Set down, character for character, everything in the records below from the line holding "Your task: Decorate" down to the line holding "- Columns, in", and no other line.

• [Exercise data]
....
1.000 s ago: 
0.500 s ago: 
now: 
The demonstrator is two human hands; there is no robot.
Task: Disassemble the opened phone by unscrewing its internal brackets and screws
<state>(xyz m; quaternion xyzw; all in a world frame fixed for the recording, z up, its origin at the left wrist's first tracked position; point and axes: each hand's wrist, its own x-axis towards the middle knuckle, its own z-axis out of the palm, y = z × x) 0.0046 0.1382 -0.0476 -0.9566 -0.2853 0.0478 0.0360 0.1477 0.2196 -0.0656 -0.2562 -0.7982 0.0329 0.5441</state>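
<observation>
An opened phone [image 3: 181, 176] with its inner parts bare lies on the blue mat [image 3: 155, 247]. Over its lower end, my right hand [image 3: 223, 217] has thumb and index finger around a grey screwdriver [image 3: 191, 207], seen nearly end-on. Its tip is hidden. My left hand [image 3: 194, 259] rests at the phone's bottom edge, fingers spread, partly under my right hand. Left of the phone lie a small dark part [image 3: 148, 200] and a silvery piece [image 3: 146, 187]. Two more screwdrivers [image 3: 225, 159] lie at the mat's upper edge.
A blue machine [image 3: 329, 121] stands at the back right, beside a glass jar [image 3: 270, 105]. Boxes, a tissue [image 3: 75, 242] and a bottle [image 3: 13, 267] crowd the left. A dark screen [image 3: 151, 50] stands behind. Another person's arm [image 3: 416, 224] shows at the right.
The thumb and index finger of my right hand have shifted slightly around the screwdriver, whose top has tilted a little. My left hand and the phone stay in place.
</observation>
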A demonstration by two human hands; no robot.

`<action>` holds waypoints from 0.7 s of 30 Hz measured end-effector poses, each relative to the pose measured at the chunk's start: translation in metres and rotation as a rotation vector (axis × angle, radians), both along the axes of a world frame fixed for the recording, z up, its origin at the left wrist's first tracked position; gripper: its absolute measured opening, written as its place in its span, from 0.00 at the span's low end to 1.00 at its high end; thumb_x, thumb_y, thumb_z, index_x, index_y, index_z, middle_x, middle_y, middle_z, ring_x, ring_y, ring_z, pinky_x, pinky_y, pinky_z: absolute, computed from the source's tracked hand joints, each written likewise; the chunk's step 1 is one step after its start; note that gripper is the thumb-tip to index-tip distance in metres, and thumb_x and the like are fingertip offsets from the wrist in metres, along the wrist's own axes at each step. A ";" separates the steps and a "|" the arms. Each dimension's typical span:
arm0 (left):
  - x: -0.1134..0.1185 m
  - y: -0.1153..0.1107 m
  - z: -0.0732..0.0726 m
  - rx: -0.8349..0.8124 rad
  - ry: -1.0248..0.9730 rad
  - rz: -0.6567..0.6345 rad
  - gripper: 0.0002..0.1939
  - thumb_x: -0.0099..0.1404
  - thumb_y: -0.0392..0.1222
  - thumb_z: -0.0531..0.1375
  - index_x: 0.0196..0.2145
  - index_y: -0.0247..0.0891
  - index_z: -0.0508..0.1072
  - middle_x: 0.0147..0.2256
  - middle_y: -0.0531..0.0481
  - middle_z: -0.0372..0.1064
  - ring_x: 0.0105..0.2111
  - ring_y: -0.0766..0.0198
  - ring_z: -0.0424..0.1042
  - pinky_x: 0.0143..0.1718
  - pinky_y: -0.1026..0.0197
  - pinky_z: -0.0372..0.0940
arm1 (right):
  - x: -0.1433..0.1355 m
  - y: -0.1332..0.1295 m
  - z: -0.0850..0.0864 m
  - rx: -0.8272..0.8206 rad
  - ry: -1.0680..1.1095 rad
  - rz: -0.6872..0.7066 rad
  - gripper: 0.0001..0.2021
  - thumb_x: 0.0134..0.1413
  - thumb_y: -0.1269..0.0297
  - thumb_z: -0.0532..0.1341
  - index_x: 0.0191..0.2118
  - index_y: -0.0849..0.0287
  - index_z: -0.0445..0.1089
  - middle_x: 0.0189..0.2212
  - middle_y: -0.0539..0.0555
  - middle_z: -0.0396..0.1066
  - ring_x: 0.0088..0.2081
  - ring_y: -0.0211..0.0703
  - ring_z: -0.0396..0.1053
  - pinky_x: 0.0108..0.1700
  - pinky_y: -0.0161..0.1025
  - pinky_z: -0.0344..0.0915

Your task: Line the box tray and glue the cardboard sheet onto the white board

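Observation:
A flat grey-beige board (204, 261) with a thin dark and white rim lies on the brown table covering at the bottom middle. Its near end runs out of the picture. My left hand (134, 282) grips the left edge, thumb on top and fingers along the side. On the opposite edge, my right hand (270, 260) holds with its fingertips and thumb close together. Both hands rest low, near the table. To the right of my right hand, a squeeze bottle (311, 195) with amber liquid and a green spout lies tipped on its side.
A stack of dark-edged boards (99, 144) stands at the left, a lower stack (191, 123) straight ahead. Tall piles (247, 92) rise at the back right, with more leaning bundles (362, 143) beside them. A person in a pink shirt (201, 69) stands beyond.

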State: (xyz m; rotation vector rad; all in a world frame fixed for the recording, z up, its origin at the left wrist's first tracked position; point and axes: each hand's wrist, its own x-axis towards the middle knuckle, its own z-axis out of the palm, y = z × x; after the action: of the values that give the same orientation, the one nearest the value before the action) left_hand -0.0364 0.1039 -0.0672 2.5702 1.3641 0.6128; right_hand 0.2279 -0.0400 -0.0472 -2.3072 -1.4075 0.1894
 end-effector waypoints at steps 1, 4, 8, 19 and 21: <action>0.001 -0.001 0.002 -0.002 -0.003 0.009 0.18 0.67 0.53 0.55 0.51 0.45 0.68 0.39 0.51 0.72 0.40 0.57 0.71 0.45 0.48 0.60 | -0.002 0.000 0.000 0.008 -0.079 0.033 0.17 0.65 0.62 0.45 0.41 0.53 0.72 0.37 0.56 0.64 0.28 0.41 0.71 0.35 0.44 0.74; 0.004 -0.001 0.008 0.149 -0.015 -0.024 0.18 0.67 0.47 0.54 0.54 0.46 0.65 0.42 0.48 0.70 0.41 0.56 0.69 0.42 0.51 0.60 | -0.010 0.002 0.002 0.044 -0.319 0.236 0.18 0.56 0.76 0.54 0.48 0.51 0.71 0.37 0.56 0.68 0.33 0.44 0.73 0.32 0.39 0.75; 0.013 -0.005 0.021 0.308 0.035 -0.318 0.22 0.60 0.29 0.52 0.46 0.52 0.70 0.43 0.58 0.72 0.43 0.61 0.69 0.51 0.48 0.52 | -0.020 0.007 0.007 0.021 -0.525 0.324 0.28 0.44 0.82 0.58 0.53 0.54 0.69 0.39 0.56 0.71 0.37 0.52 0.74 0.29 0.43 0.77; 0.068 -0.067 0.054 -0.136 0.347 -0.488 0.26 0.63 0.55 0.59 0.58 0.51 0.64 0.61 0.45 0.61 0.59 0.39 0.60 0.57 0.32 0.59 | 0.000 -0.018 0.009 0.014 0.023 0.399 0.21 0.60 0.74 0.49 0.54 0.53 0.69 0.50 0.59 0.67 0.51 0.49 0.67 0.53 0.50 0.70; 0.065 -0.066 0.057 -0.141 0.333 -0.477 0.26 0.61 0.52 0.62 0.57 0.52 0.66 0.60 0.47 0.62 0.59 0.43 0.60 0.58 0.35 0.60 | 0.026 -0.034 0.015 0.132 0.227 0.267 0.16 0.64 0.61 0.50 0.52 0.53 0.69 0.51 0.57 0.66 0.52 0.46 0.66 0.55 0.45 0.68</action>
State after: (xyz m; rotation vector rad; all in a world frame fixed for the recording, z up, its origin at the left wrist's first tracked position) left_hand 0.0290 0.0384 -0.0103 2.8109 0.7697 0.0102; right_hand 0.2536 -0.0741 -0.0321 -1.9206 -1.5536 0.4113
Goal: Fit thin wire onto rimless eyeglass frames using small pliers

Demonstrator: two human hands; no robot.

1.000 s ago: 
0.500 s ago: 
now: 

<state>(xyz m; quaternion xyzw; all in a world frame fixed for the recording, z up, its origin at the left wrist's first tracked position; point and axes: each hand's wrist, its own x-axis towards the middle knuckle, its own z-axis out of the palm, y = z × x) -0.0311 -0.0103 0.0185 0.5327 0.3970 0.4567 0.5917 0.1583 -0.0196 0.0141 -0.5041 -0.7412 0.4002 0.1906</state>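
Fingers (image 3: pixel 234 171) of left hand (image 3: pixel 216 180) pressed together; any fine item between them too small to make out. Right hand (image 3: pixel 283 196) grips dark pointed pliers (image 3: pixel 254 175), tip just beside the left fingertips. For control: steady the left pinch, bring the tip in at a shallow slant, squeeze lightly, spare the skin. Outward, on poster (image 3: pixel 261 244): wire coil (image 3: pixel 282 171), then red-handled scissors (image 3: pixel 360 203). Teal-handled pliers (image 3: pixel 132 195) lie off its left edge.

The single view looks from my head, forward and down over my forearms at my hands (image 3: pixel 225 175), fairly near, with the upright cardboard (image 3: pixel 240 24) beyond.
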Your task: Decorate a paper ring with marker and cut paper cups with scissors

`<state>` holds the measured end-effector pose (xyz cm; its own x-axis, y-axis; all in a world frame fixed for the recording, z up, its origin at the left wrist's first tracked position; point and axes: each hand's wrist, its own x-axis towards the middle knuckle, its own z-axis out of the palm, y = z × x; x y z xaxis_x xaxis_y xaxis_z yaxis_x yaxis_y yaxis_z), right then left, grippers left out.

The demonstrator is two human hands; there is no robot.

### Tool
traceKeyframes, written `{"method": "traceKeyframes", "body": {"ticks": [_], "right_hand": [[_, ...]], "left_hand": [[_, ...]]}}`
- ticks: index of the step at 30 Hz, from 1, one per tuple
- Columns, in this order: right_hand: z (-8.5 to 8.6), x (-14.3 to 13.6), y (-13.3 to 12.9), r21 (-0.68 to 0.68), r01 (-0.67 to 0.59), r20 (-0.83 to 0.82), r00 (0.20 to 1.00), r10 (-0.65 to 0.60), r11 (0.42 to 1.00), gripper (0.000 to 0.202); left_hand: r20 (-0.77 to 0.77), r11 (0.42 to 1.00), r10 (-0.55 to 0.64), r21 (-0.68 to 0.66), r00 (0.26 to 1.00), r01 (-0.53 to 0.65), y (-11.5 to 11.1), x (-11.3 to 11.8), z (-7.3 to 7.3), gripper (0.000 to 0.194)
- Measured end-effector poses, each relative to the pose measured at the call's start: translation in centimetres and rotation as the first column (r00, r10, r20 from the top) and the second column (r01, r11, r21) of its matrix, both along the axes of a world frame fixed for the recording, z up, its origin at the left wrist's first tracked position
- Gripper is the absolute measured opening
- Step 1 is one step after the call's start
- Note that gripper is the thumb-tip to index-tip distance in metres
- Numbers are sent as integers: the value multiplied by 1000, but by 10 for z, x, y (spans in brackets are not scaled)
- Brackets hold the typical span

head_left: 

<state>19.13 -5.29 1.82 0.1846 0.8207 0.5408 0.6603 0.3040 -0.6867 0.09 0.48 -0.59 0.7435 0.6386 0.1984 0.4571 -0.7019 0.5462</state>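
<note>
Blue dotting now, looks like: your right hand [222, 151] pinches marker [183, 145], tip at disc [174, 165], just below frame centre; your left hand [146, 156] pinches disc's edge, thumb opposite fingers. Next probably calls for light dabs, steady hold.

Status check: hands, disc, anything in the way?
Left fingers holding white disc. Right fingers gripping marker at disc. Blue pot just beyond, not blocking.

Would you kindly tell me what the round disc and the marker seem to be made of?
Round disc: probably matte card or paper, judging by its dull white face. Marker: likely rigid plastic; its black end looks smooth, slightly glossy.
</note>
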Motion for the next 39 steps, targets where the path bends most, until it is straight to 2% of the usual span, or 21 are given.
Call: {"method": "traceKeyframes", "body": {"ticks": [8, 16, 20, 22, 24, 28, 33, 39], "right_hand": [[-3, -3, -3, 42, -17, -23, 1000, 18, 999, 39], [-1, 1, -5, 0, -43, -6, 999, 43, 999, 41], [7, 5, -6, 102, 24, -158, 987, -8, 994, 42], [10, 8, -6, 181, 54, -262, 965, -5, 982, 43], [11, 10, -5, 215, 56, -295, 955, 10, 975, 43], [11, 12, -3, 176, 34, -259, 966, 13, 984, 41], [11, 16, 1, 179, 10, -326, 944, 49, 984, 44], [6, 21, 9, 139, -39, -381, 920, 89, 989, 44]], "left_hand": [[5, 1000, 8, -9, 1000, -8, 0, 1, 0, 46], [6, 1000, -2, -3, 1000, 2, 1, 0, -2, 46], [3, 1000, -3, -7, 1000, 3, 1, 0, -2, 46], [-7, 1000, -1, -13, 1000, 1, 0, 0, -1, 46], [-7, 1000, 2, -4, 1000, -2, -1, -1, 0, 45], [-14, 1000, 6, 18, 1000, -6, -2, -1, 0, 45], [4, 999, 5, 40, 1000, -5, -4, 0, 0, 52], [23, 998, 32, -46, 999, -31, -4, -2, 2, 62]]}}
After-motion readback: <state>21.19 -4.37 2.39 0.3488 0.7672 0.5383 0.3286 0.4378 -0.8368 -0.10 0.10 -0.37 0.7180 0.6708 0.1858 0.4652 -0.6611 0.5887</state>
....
• [Expected answer]
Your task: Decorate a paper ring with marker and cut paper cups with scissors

`<state>` holds the measured end-effector pose (xyz cm; its own x-axis, y-axis; all in a world frame fixed for the recording, z up, its origin at the left wrist's first tracked position; point and axes: each hand's wrist, its own x-axis towards the middle knuckle, its own z-axis out of the palm, y = z × x; x y z xaxis_x xaxis_y xaxis_z yaxis_x yaxis_y yaxis_z), right then left, grippers left out.

The demonstrator is two human hands; there is no robot.

### Tool
traceKeyframes, written `{"method": "traceKeyframes", "body": {"ticks": [_], "right_hand": [[_, ...]], "left_hand": [[_, ...]]}}`
- ticks: index of the step at 30 Hz, from 1, one per tuple
- Columns, in this order: right_hand: z (-8.5 to 8.6), x (-14.3 to 13.6), y (-13.3 to 12.9), r21 (-0.68 to 0.68), r01 (-0.67 to 0.59), r20 (-0.83 to 0.82), r00 (0.20 to 1.00), r10 (-0.65 to 0.60), r11 (0.42 to 1.00), gripper (0.000 to 0.202); left_hand: r20 (-0.77 to 0.77), r11 (0.42 to 1.00), r10 (-0.55 to 0.64), r21 (-0.68 to 0.66), r00 (0.26 to 1.00), r01 (-0.53 to 0.65), y (-11.5 to 11.1), x (-11.3 to 11.8), z (-7.3 to 7.3), gripper (0.000 to 0.194)

This output is now complete.